26.02.15
Changes to Better Care Fund nearly caused councils to quit the scheme
Councils nearly walked away from the Better Care Fund when it was redesigned last year with a bigger bias towards the NHS.
The revelation has been made in a report from the Commons Public Accounts Committee examining the preparations for the implementation of the flagship reform.
The Fund was paused and redesigned following the appointment of Simon Stevens as NHS England chief executive last year. Committee chair Margaret Hodge said the initial planning for the scheme was “deeply flawed”.
“Whilst NHS England and the Department of Health worked on a planning assumption that the Fund would secure £1bn in financial savings for the NHS, the Department for Communities and Local Government had not worked on the basis of a required savings target,” she said.
“The failure to be clear with local areas about the expected savings severely undermined the initial planning process.
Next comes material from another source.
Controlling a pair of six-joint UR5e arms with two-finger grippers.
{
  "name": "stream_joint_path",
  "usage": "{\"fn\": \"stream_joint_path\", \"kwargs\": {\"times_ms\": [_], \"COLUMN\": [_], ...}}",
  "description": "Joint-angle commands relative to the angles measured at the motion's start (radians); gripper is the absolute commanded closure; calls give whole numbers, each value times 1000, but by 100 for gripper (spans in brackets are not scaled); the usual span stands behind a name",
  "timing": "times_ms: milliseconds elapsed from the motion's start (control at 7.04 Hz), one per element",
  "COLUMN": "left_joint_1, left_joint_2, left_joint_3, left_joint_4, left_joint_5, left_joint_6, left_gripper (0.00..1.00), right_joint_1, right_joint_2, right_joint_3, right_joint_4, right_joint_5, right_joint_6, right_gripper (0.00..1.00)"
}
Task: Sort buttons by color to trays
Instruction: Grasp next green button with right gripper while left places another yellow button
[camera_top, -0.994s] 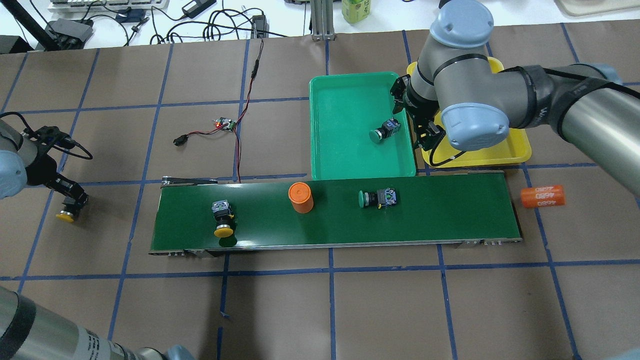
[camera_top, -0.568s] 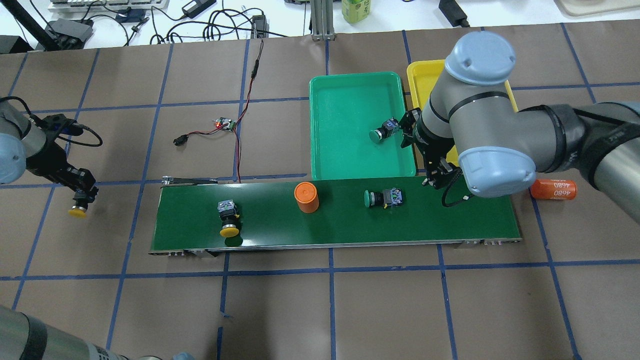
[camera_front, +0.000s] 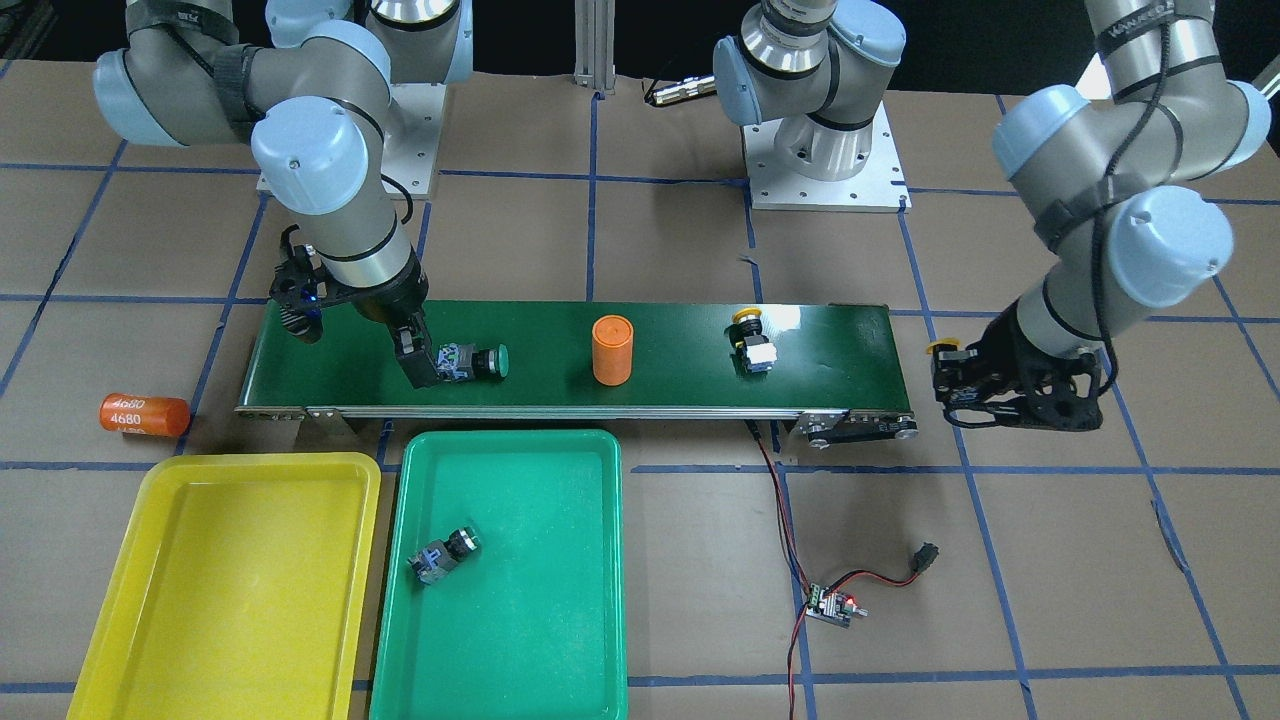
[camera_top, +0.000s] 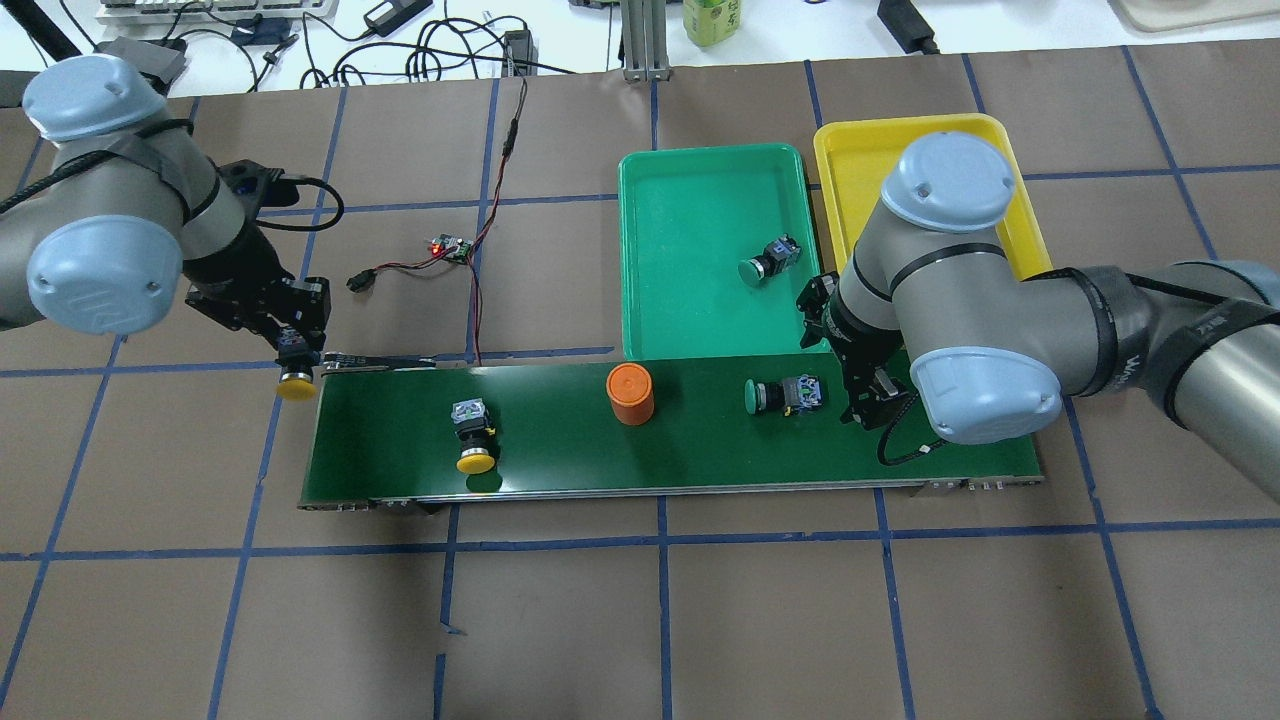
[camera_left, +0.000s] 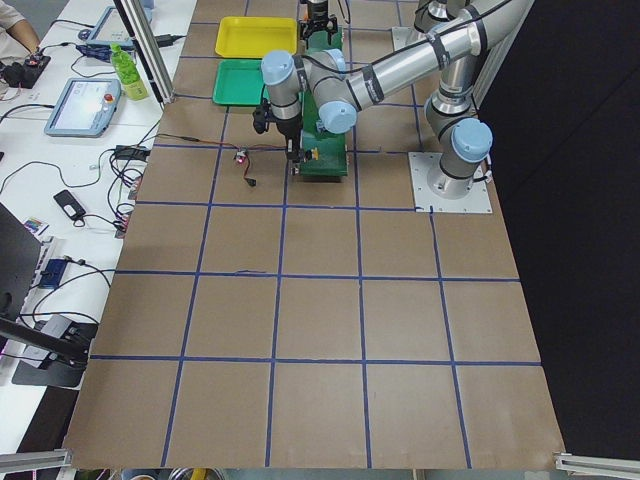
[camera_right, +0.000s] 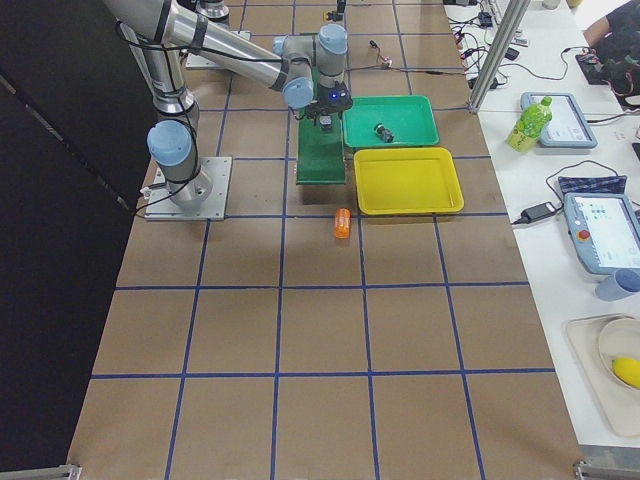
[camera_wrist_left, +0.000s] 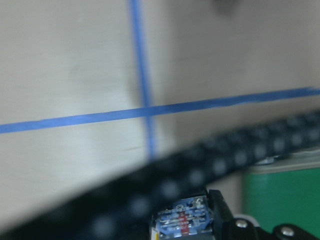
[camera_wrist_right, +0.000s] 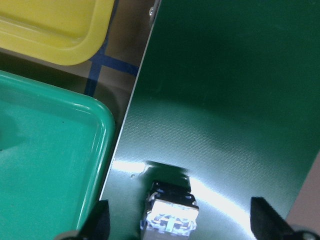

When local plans were stress tested, savings of just £55m were identified – nowhere near £1bn.”
Since the Fund was altered, as much as £1bn pooled from the NHS and councils will be allocated against a local target for reducing the number of unplanned hospital admissions by at least 3.5%. If this target is not met, the balance will be used to support NHS-commissioned services, as agreed by the health and wellbeing boards.
This alteration was made following concerns that hospitals may lose out from the scheme, and apparent discontent with the whole Fund from NHS trust directors – but the MPs said the changes moved the financial risk onto councils.
“The Local Government Association considered that the redesigned scheme moved the integration agenda backwards and not forwards, and it told us that local government had contemplated walking away from the Fund. Local areas are now at greater risk of not being able to implement the policy,” Hodge said.
She added that with the redesign of the Fund, “the priority has shifted from improving local services through integration to protecting NHS resources”.
“It appears to the Committee that NHS spending was judged a higher priority than supporting adult social care.”
As a result of the redesign, all 151 health and wellbeing boards had to submit revised plans, which the PAC said resulted in “wasted time, effort and money”. The latest plans suggest that local areas expect to pool £5.3bn and save £532m in 2015-16.
However the committee is sceptical of the expected savings target.
Hodge said: “We are not convinced that it is possible to reduce emergency admissions and to deliver £532m of savings in 2015–16, as the scale of the challenge in reversing the long-term upward trends in emergency admissions and delayed discharges is significant.”
The Local Government Association said the report correctly highlighted the pressure put on councils by the government changes, adding that protection for social care funding needs to be “urgently addressed in a similar way as it has been for the NHS”.
A spokesman added: "The failure to set out the £1bn savings target to councils along with ministers' decisions to move the goal posts to respond to financial concerns raised by the NHS has made carrying out these plans more difficult and left many councils with very little time to implement the changes before the April 2015 deadline.
"While it was clear from the outset that the Better Care Fund was not bringing in new money for health and social care, the fundamental problem started when the £3.8bn pool was placed in the spending power for both the NHS and local government, making the process competitive rather than collaborative.
"Local government is still committed to the principles of health and social care integration, but it must be a shared ambition."